For the afternoon panel, “Extreme Weather and Pollution: Impact and Equity,” IDSS doctoral student Abigail Bowering moderated a group to discuss strategies for improving extreme weather prediction, monitoring and mitigating air pollution, and modeling the interaction of huge, complex planetary systems like ocean currents and weather. Panelists emphasized challenges from identifying and prioritizing contamination areas, inequality and advocating for financial investment, and democratizing data generation so that communities can be involved in outcomes that affect them.

“One moment that really resonated with me during the second panel: panelist Desirée Plata said ‘Lack of education does not mean lack of knowledge,’” wrote WiDS Cambridge attendee Emma Virnelli. “One of the reasons I originally started doing work in data was my flood resiliency work as an undergraduate research assistant. Interviewing those impacted by flooding and hearing their stories gave me knowledge I could not get in a classroom.”

With mentoring hours, lightning talks, poster presentations, and an area for local companies and programs to share opportunities, WiDS Cambridge 2026 was a full day 10 years in the making. Later this month (April 18), WiDS Cambridge will also host a Datathon Workshop, which features a data science/machine learning tutorial followed by a team-based practical session focused on a single data science task: “Predicting Wildfire Impact: From Infrastructure to Equity.”

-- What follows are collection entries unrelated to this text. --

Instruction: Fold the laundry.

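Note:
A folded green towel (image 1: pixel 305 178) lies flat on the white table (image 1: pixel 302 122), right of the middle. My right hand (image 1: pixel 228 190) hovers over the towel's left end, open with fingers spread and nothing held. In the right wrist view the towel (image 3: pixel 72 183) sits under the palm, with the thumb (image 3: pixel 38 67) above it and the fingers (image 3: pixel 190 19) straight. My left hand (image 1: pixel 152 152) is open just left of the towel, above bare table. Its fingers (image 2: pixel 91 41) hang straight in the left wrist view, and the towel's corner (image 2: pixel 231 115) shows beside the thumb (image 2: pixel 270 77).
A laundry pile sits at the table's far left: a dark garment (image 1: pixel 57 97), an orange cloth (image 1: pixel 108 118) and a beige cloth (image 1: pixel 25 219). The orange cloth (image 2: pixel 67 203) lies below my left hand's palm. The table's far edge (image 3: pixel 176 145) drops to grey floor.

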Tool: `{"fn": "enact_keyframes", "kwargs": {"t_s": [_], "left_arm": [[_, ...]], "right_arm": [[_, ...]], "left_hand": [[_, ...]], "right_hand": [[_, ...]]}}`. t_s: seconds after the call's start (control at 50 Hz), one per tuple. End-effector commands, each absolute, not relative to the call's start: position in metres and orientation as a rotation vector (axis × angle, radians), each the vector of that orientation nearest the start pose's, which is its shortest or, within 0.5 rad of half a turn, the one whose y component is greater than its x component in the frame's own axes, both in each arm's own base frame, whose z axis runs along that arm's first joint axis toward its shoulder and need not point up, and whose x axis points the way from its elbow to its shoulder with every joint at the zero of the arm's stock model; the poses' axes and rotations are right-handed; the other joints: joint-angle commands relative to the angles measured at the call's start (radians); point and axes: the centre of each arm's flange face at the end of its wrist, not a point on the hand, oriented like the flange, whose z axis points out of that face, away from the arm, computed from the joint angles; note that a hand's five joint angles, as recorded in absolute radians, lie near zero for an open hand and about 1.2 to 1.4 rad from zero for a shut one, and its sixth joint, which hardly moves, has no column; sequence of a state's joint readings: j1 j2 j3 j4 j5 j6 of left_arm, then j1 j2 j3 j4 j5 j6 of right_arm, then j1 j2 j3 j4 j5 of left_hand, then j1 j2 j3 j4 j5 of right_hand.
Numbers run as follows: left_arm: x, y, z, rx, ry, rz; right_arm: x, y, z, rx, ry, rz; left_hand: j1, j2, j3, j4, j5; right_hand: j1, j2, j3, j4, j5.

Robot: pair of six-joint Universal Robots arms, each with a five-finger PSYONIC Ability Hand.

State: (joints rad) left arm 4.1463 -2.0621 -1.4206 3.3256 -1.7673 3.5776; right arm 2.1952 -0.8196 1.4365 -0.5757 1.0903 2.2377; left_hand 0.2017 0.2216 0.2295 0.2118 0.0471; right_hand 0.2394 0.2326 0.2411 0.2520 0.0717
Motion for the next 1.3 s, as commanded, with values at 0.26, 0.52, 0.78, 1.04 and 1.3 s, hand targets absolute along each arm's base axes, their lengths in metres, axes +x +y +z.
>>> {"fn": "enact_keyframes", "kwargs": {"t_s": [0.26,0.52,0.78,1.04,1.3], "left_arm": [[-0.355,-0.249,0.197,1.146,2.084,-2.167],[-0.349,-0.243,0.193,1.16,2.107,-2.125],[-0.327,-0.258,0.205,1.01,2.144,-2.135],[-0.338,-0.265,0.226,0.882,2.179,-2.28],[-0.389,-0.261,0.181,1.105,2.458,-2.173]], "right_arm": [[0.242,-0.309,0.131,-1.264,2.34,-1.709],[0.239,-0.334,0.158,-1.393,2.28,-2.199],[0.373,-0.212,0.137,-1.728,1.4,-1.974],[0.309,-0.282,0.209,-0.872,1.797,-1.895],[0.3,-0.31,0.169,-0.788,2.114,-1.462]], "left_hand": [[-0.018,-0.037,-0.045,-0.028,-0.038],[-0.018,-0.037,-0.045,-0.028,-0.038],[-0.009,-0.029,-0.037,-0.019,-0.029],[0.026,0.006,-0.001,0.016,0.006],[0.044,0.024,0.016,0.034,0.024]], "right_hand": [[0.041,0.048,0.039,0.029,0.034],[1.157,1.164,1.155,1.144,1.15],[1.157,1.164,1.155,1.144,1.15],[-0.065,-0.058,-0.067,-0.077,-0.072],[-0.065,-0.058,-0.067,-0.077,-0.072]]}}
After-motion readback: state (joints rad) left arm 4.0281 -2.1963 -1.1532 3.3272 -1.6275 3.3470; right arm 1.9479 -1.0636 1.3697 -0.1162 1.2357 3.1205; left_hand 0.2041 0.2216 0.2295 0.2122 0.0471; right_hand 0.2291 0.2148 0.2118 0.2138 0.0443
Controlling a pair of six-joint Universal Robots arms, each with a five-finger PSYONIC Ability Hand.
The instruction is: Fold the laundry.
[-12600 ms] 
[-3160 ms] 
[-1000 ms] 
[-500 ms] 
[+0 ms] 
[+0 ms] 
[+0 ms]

“What has made organizing the WiDS Cambridge Datathon Workshop so meaningful to me over the past two years is seeing people from very different backgrounds come together to learn, collaborate, and grow together,” said MIT graduate student Sharut Gupta. “One of the most rewarding parts has been seeing even the quietest people in the room find their voice by the end of the day, asking questions, sharing ideas, and actively engaging. Helping create that kind of space has meant a lot to me, and I’m very excited to do it again this year.”